According to yet another aspect, a refrigerator door includes a
front panel made of a steel material, the front panel being
provided at a front of the refrigerator door and forming a front
appearance of the refrigerator door, the front panel including a
first through hole and an input unit, a door liner forming a rear
appearance of the refrigerator door, an upper cap decoration unit
configured to seal an upper side of a first space defined between
the front panel and the door liner, a frame attached to an inside
of the front panel and defining a second space that is separated
from the first space defined by the front panel, the door liner,
and the upper cap decoration unit, a display assembly provided
between the frame and the front panel and configured to emit light
through the first through hole, a touch sensor assembly provided
between the frame and the front panel, the touch sensor assembly
being fixed to a rear of the front panel at a position that
corresponds to a location of the input unit, and a diffusion plate
provided between the inside of the front panel and the display
assembly and configured to diffuse light, the diffusion plate being
in contact with one side of the first through hole.

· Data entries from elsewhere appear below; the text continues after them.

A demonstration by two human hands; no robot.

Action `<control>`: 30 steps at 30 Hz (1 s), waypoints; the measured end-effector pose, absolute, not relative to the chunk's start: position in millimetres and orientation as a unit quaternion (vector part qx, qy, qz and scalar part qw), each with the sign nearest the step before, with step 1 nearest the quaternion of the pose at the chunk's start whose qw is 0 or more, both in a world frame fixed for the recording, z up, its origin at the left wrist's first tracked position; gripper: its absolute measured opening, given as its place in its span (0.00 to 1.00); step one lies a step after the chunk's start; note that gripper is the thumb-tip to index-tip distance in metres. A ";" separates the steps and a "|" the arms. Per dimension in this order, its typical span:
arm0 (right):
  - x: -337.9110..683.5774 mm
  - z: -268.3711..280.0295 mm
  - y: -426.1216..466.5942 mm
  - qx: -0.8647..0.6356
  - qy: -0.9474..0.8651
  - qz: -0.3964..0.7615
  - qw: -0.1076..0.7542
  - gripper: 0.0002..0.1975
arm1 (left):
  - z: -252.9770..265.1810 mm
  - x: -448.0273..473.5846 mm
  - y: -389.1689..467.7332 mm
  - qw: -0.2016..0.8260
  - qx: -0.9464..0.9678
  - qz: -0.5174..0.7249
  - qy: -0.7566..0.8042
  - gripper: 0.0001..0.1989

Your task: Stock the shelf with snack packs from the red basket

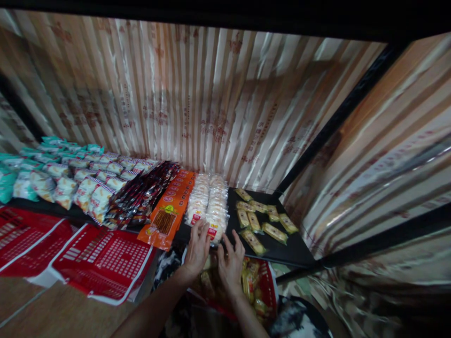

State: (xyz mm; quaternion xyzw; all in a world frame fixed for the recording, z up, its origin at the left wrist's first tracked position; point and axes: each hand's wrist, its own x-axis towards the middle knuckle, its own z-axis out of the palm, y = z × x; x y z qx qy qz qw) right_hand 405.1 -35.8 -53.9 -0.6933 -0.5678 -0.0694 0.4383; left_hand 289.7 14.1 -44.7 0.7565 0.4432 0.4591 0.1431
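Two rows of white round crackers in clear wrappers with red labels (pixel 217 206) stand on the black shelf (pixel 282 251). My left hand (pixel 197 249) touches the front of the left row, its fingers stretched out. At the front corner of the right row is my right hand (pixel 231 260), fingers apart and nothing in them. To the right, several small yellow wrapped snack packs (pixel 253 220) lie scattered on the shelf. Below my hands, a red basket (pixel 273 281) holds more yellow packs (pixel 252 279), partly hidden by my arms.
Left of the crackers lie orange snack packets (pixel 172 206), dark shiny packets (pixel 141 197) and rows of white and teal bags (pixel 70 173). Red baskets (pixel 102 258) stand below the shelf edge. A black post (pixel 338 112) rises at the right, before a striped plastic sheet (pixel 211 94).
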 end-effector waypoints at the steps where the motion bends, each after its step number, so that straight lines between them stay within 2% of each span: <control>1: 407.9 -55.8 -35.0 -0.699 -0.566 -0.064 0.433 0.19 | -46.3 293.7 14.6 0.148 0.758 0.452 0.446 0.21; 5: 417.2 -64.6 -29.2 -0.721 -0.559 -0.038 0.408 0.22 | -55.8 305.2 16.6 0.145 0.770 0.427 0.451 0.24; 11: 419.8 -66.5 -19.4 -0.738 -0.541 -0.012 0.404 0.22 | -59.1 312.4 21.9 0.122 0.793 0.385 0.456 0.22; 17: 417.8 -68.7 -36.6 -0.700 -0.531 -0.019 0.477 0.21 | -46.4 304.5 8.7 0.088 0.787 0.389 0.470 0.21; 20: 416.8 -86.0 -58.1 -0.703 -0.522 0.026 0.482 0.18 | -54.3 289.2 -8.4 0.095 0.810 0.383 0.434 0.17; 24: 410.9 -117.2 -75.9 -0.723 -0.524 0.171 0.417 0.17 | -83.2 270.7 -30.8 0.193 0.852 0.257 0.412 0.13; 27: 405.4 -131.0 -72.8 -0.724 -0.532 0.233 0.372 0.19 | -104.5 267.9 -35.9 0.248 0.828 0.122 0.488 0.19; 30: 401.8 -135.9 -62.3 -0.725 -0.532 0.281 0.334 0.23 | -118.1 272.9 -29.5 0.275 0.807 0.075 0.517 0.24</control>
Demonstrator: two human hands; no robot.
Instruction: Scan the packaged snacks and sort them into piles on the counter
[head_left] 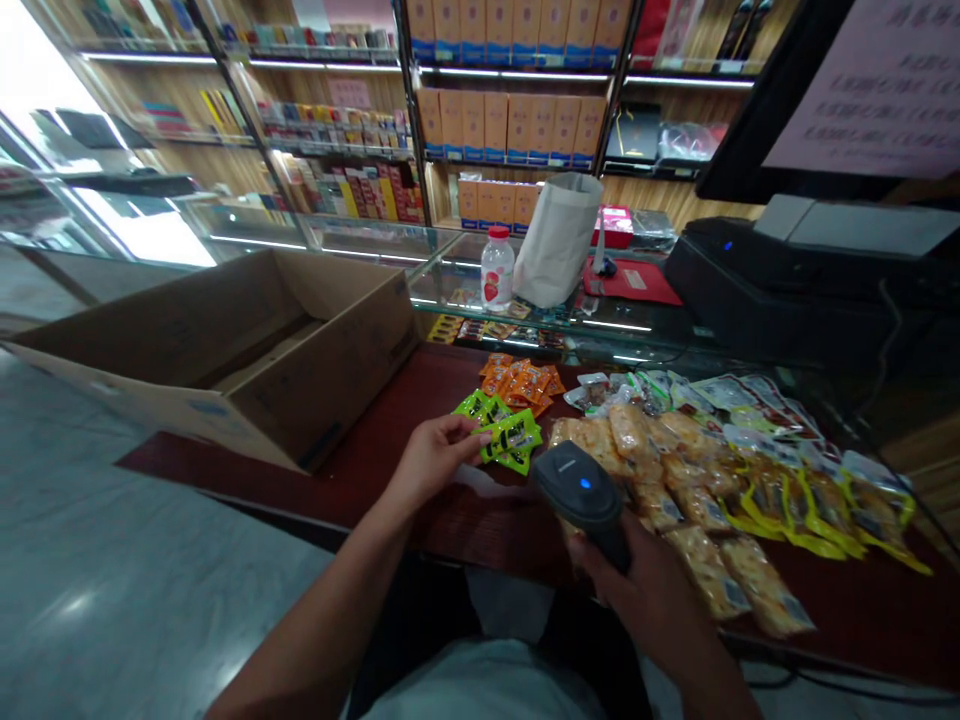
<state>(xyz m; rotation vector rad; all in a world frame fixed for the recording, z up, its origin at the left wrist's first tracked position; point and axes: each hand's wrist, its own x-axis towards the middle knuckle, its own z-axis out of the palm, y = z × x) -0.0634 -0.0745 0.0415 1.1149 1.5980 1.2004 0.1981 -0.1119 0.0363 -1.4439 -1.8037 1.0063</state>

Implementations according to this aspect may include one or more of
the following features. For example, the front panel may include a
plurality of first through holes, and the diffusion plate may be
attached to the front panel such that it covers one side of each of
the plurality of first through holes.
It is to be understood that both the foregoing general description
and the following detailed description of the present application
are exemplary and explanatory and are intended to provide further
explanation of the application as claimed.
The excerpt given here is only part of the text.